Sloan believes that, “even with the restrictions currently in place,” the Obama administration can “accelerate the pace” of transfers to foreign countries. He noted that the Periodic Review Boards, that were established to determine whether detainees not previously designated for transfer could qualify, have found that 15 of the 18 detainees reviewed could now be transferred. Sloan called on the administration to vigorously accelerate the Periodic Review and transfer process, including by establishing monthly benchmarks for transfers. “Transfer all of those who can be transferred first, and then when you've got the number of detainees down to the very limited number who cannot be transferred to a foreign county, move those to the United States.
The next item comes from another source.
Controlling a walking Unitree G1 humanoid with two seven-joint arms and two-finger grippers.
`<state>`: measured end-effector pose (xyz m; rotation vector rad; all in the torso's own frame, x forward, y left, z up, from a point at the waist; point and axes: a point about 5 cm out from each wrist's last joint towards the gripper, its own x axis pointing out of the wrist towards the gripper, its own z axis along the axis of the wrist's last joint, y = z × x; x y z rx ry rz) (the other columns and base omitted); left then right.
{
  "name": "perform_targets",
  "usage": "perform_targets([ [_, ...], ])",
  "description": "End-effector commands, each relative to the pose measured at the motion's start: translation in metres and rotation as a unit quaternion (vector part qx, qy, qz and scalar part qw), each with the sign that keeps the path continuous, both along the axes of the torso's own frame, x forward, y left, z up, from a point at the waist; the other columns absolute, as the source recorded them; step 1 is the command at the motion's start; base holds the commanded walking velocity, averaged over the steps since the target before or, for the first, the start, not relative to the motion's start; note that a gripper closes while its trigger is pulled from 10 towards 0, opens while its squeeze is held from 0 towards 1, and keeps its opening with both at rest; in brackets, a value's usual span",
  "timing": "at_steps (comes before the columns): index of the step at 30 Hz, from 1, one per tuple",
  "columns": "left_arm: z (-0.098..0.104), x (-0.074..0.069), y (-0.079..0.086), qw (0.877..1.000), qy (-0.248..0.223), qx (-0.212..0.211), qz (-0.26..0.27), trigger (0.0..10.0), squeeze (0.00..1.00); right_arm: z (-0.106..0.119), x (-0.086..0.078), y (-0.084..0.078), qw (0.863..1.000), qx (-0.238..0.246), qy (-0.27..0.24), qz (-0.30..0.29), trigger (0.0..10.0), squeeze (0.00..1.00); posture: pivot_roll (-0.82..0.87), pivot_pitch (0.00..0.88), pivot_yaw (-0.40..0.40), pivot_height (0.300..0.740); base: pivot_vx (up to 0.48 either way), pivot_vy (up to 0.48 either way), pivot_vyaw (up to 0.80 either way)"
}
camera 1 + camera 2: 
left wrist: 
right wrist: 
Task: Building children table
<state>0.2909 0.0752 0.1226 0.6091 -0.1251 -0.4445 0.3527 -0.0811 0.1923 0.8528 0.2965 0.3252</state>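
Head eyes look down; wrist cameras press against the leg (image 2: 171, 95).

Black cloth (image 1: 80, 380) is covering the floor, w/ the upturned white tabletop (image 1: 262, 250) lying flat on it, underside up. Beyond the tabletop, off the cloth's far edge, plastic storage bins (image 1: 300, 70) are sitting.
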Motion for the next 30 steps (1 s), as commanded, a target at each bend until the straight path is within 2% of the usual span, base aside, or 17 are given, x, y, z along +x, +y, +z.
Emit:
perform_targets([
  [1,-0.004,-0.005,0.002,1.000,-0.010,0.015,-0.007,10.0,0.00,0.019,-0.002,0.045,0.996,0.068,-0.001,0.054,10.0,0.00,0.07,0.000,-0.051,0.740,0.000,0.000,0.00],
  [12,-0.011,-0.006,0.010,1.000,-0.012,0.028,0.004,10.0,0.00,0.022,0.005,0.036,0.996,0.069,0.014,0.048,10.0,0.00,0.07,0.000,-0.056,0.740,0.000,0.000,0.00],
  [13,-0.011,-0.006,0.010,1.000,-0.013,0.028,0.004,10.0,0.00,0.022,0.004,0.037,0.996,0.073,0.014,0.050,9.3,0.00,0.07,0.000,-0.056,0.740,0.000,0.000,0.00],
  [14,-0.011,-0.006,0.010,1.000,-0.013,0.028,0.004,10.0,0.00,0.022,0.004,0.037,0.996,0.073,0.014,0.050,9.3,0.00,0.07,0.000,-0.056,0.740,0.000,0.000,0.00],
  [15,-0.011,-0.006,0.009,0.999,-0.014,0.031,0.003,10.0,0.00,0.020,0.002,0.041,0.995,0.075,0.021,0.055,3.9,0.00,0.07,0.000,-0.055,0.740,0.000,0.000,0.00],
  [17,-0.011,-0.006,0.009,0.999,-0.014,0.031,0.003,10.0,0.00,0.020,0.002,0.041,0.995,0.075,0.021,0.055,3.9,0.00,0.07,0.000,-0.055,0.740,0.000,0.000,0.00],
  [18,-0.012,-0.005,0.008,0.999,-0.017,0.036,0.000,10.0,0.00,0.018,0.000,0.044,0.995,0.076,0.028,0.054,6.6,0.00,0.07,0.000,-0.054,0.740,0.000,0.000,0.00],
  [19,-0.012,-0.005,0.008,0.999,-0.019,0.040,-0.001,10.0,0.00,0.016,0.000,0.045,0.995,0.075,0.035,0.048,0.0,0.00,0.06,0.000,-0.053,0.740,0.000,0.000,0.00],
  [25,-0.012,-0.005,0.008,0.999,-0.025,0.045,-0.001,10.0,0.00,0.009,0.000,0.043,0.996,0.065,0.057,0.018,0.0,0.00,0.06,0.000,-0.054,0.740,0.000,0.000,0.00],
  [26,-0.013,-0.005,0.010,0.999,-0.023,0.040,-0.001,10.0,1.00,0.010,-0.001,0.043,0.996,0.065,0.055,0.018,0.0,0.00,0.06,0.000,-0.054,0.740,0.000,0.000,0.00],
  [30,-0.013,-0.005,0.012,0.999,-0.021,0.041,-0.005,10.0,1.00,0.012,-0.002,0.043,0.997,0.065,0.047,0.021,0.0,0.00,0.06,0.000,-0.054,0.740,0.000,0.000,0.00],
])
It will be a very small number at that point, and as the numbers go down, the irrationality of the view that somehow, in our super secure facilities, we couldn't handle them becomes more apparent.”
 
“There is no one better positioned to talk about where we are and where we can be than Cliff Sloan,” said Cleveland, in her introduction. She detailed Sloan’s extensive history as a litigator, including arguing six cases before the U.S. Supreme Court. He is currently a senior partner at Skadden, Arps, Slate, Meagher & Flom in Washington, D.C. He was a graduate of Harvard Law School, and he clerked for Supreme Court Justice John Paul Stevens. From 2005 to 2008, he was the publisher of Slate. “But perhaps his greatest accomplishment,” Cleveland said, “is being the father of Columbia Law School third-year student Sarah Sloan ’16, who I’ve had the privilege of having as a civil procedure student and teaching assistant.”